Justiça determina que Prefeitura de Limeira mantenha comércios não essenciais fechados

Governo municipal havia permitido a reabertura deste estabelecimentos a partir do dia 22. Juiz considera que a administração local não pode contrariar decreto estadual.

A Justiça de Limeira determinou, neste sábado (18), que cumpra o decreto estadual que suspende o funcionamento dos comércios considerados não essenciais durante a pandemia do novo coronavírus (Covid-19). A prefeitura publicou nesta sexta-feira (17) um decreto municipal que permitiu a reabertura destes estabelecimentos comerciais, desde que cumprissem normas sanitárias e de prevenção à doença.

A ação foi movida pelo Ministério Público do Estado de São Paulo (MP-SP) e a decisão deste sábado é em caráter liminar, portanto, o processo ainda terá um julgamento final e cabe recurso.

Na decisão da Vara de Plantão, o juiz Flávio Dassi Vianna considerou que o Estado de São Paulo é considerado o epicentro da pandemia no país. Ele estabelece um pagamento de multa diária de R$ 50 mil em caso de descumprimento da determinação

“Muito embora o Governo Municipal disponha de competência concorrente para decretar a quarentena em seu território, este não pode contrariar as disposições do Governo Estadual, mas apenas suplementá-las, adotando-se, em relação aos atos executivos, o mesmo princípio constitucional estabelecido para os atos legislativos (artigo 24, inciso XII, da Constituição Federal). Caso contrário, se todos os Municípios pudessem adotar ou não a quarentena imposta a nível estadual, de forma integral ou parcial, o poder do Governo do Estado estaria totalmente esvaziado, já que a área do seu território é composta pelo conjunto de Municípios”, argumenta o o magistrado.

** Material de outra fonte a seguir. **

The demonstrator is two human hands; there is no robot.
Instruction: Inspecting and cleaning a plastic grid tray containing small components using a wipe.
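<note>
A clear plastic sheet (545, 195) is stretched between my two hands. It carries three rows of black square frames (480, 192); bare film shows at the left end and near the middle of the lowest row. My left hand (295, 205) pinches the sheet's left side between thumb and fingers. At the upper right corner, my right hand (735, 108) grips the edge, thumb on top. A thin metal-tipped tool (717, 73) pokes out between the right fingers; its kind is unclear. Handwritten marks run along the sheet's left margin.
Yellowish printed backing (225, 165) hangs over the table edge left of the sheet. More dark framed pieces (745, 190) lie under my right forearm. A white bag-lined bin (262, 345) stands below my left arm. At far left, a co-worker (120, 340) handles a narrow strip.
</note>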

Em nota à imprensa, a Promotoria de Justiça de Limeira informou que alertou previamente a prefeitura sobre a questão.

“Insta salientar que o Prefeito Municipal de Limeira havia sido previamente alertado pelo Ministério Público acerca da impossibilidade jurídica de dispor de forma diversa do decreto estadual […]. Mesmo assim, o Prefeito Municipal decidiu editar o Decreto Municipal nº 155, de 17 de abril de 2020, liberando o funcionamento de atividades não essenciais, tais como academias, cinemas e bares, ciente da normativa jurídica que envolvia a questão”, apontou.

O que diz a prefeitura

A Secretaria de Assuntos Jurídicos informou que recorrerá da decisão. “No entanto, conforme a pasta, enquanto não houver decisão pelo Tribunal de Justiça, prevalece a liminar que suspendeu a reabertura do comércio e outros estabelecimentos, conforme anunciado sexta-feira (17), de forma parcial e com regras, a partir da próxima quarta-feira (22)”, acrescentou, em nota. Com informações do G1.